Coiffeuse a domicile. Photo Thomas BREGARDIS
J171 – 75.5Km
MARDI 6 JUIN
N38 53.628 E100 41.832 (1526m) – N38 36.256 E101 20.377 (2017m)
75,5km – 11H06
Hier, nous avons traversé la ville de Xanghye (qui abrite le plus grand Bouddha couché de Chine) avec son lot de poussière et de circulation : bolides en tout genre qui klaxonnent à vous donner une bonne migraine. Il a fallu à Serge une dizaine de kilomètres pour sortir de cette petite, petite ville. Cela nous donne un aperçu de ce que représenteront les grandes villes chinoises, comme par exemple Lanzhou et ses 2 millions d’habitants que Serge traversera d’ouest en est le long du fleuve jaune.
Aujourd’hui, Serge passe la bourgade de Shandan au 40ème kilomètre avec à la sortie de la ville 2 possibilités d’itinéraire : l’autoroute ou la nationale, que nous pensons être la 312 vu la première borne rencontrée. Et bien non, nous voici embarqués sur une étroite route pour nous retrouver ensuite sur une piste puis sur un itinéraire bis. Nous pénétrons dans la Chine profonde et rurale. Quant à Serge, il est perdu sans ses bornes qui jalonnent la nationale 312 : « Où est-ce qu’ils m‘emmènent ? ».
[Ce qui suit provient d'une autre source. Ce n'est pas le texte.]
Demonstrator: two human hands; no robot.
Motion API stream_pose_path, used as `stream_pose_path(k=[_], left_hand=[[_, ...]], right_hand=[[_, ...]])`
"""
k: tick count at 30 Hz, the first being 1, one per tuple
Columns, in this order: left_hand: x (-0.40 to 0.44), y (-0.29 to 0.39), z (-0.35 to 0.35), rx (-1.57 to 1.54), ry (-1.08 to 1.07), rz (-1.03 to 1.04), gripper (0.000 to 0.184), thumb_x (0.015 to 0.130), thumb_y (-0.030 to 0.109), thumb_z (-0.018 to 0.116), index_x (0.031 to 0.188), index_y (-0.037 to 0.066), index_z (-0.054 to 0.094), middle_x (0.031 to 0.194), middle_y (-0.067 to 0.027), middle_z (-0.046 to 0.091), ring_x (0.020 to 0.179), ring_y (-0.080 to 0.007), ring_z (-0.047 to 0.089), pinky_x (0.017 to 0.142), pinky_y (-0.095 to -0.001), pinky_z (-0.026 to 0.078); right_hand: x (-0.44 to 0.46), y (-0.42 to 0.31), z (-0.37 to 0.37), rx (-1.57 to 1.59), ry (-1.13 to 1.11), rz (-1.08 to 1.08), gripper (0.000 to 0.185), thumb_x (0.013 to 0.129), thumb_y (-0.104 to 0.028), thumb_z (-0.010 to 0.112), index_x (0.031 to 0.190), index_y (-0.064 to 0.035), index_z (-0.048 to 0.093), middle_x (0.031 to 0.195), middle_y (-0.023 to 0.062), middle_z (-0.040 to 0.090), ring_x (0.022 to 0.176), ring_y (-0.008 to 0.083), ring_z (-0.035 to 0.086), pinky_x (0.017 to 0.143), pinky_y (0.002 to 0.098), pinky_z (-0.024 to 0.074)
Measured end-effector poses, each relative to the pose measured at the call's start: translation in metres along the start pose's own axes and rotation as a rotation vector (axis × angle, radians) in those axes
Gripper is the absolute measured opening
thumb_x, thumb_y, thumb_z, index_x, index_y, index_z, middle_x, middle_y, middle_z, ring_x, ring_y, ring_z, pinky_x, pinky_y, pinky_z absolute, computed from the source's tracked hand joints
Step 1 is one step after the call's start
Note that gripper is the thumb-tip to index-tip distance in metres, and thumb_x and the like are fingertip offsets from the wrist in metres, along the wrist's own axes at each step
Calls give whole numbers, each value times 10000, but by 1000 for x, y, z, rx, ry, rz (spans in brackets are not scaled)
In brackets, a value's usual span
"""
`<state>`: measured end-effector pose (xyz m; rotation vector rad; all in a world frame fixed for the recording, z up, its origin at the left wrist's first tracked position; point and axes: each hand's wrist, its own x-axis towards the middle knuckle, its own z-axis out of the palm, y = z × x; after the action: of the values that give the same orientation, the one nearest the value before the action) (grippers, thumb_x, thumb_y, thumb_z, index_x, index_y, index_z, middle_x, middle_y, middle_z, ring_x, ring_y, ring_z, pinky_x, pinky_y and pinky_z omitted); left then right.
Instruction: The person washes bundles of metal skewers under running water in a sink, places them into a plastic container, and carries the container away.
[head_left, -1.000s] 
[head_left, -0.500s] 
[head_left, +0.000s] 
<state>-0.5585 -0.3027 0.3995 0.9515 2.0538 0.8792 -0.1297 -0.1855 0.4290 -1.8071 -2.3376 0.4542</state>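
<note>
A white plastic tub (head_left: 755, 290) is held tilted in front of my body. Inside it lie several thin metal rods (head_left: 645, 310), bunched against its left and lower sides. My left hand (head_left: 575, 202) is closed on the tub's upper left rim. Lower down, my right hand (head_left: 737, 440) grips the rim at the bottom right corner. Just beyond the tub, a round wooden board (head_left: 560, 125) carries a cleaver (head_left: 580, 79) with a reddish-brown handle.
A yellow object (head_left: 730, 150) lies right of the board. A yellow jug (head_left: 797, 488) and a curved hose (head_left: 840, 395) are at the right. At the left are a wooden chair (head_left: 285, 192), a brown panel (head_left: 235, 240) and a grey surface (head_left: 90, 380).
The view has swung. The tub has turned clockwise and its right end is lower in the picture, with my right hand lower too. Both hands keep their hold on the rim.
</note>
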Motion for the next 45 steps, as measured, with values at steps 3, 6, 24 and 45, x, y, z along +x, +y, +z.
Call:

La muraille de Chine, ou tout du moins ce qu’il en reste, est omniprésente sur toute l’étape. La construction de cette partie de muraille s’est étendue du XIVème au XVIème siècle et il en reste maintenant des vestiges. Le campement sera installé face à l’un d’eux.
Le temps est toujours aussi maussade et gris et ce soir il fait même froid. A cause du vent, des nuages et de l’altitude, le thermomètre affiche 13°C. Nous mangeons tous avec nos polaires et blousons.
Un départ et une arrivée : 2 guides chinois francophones se relaient sur le parcours et nous sommes déjà à mi-chemin sur le territoire chinois. Rémy (surnom français) nous quitte cette après-midi et Antoine, qui préfère que nous l’appelions Sum, nous a rejoint sur la route. Les adieux sont rapides, le temps de remercier Rémy, un talentueux interprète, discret et efficace qui a su s’adapter à un rythme de vie particulier. Merci Rémy, a qui je laisse la parole :
« Aujourd’hui, le 6 juin 2006, c’est le jour où je regagne Chengdu, la capitale de la province du SiChuan où j’habite. Je quitte l’équipe de monsieur Serge avec laquelle j’ai travaillé et vécu pendant 40 jours ensoleillés depuis le poste frontière de Irkestam Pass. C’est une équipe gentille, aimable, humoristique et facile à vivre qui me laisse tant de souvenirs inoubliables que je garderai éternellement. Je remercie beaucoup toute l’équipe pour sa gentillesse, son soutien et surtout la compréhension pour notre travail. Je souhaite sincèrement à monsieur Serge bonne continuation dans la traversée trans-continentale Paris-Tokyo et de sa grandiose cause de la course. Je lui souhaite une bonne santé.